There is no way to detect failure. You could use -l instead of -j. Check the manpage.
According to Nicholas Jones, this is not a matter of failure detection, it is an matter of cpu/memory power. Runing a compile with: FEATURES="distcc" MAKEOPTS="-j10" distributed on 6 distcc-server leads to a very fast compile. If distributed compiling of the programm you want to compile was tuned off by the programmmaintainer, your compile will be very very slown because now distcc start the compile local with -j10 Option ! Now you have 10 c++ jobs on your; e.g weak; local machine, not 10 c++ jobs distributed on 6 servers on your distcc-farm! This is an big difference. Your load gets high, your swappspace runs full and 98% and more of your processes are in waiting state..i bet you're finish the compile faster by writing the code on paper ;-) In my humble opinion, when maintainers turn of distributed compiling in their ebuilds, either they, or better portage, should detec this and automatical reduce MAKEOPTS to -j1 oder -2 for this ebuild. There is a big difference in runing compile jobs with -j1 or -j10 on one and the same machine. I read manpages for make, distcc, gcc and make.conf, there is no -I Option which reduces in case of an fallover the amount of compilingjobs... Thia, Peter.
"...compile was tuned off by the programmmaintainer..." Turned off how?
(In reply to comment #3) > "...compile was tuned off by the programmmaintainer..." > > Turned off how?

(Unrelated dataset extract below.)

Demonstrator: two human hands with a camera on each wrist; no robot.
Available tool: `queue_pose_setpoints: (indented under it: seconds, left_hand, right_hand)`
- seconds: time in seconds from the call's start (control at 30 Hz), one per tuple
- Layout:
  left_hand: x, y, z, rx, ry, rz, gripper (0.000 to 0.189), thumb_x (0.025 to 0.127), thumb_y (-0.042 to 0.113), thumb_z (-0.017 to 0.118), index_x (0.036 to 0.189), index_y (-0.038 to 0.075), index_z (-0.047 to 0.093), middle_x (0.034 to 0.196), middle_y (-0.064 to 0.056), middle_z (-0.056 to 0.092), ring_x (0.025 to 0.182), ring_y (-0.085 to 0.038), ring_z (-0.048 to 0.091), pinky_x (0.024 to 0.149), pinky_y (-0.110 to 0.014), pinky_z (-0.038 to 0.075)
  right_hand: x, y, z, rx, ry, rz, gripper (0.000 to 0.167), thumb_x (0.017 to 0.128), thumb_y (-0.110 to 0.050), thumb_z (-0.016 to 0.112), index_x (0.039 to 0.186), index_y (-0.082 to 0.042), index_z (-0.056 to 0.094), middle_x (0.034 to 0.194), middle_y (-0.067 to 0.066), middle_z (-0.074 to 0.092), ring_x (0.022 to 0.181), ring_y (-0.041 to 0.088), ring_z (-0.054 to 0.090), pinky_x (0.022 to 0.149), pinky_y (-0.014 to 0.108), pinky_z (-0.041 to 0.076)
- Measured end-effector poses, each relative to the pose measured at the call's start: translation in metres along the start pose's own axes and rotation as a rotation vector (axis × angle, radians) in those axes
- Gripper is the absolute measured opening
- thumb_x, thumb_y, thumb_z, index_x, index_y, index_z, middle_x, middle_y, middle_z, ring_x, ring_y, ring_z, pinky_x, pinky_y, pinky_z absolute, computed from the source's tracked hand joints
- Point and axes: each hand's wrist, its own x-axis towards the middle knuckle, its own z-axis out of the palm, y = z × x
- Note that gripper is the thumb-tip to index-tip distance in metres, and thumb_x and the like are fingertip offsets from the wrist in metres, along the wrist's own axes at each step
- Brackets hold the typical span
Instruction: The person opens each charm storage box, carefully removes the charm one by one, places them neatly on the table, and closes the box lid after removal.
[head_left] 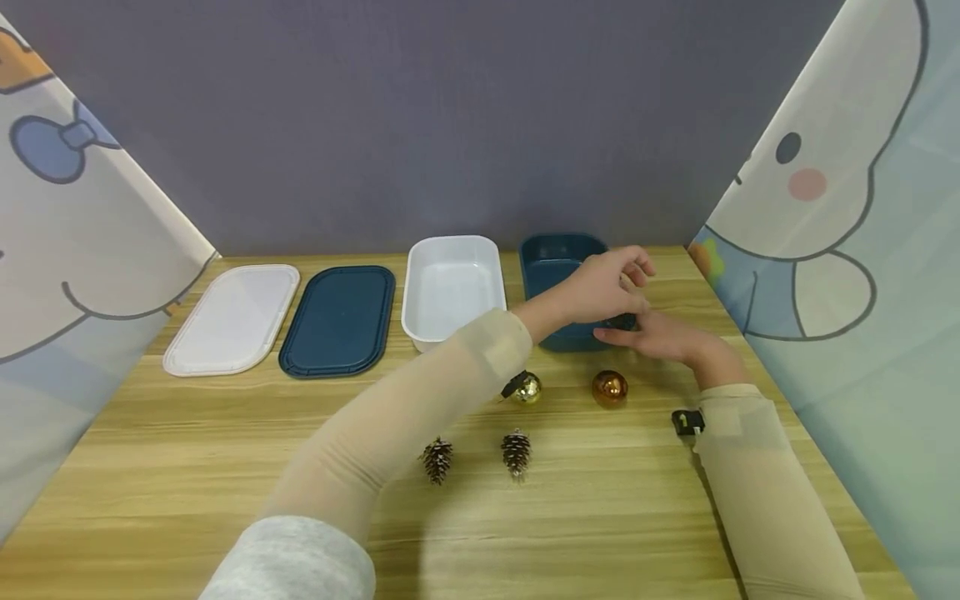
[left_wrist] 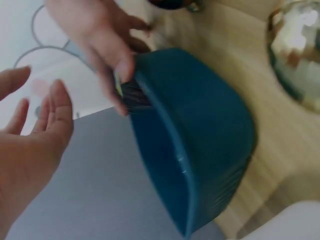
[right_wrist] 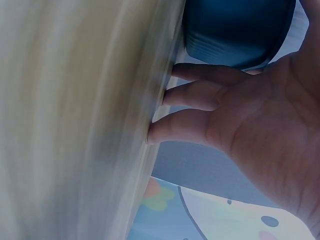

I think what Peter menas are packages that disables parallel compiling, such as Mozilla. Those packages override MAKEOPTS with -j1, so this is a non-issue. @Marius: The option you want is -l (small L), not -I (big i)
There's a special case where the parallel compile isn't disabled but distcc is: the gcc compilation does it by overriding $CC. I have a 5 system compile farm, MAKEOPTS=-j8 and I'm currently waiting on a 96M Xen domain-0 to finish its gcc build in SWAP... I was considering proposing to make the problematic ebuilds override MAKEOPTS themselves but in fact there's no way to set a "good for everyone" -jX value. I'm not sure -lY is a good solution. Aren't each distcc client counting as a process waiting for I/O? If you want to distribute the load in roughly the same way than '-jX' allows, you'll probably set Y not far from X. But waiting on TCP I/O isn't nearly as bad as waiting on disk I/O. So you'll end up having bad performance when distcc isn't available too. I'm currently testing with '-l3' instead of '-j8' in order to test the actual behaviour with distcc. If '-lY' doesn't work, one first step would be to define a "NODISTCC_MAKEOPTS" alternative that would be configurable in make.conf and usable by "distcc-disabling" ebuild. One other (better?) way could be to better integrate distcc with emerge by having emerge parse the /etc/distcc/hosts file, attempt a connection (either tcp or ssh depending on the type of entry) to each host and for those that fail dynamically substract the number of parallel jobs (with a minimum) allowed by MAKEOPTS by the amount supported by the /etc/distcc/hosts.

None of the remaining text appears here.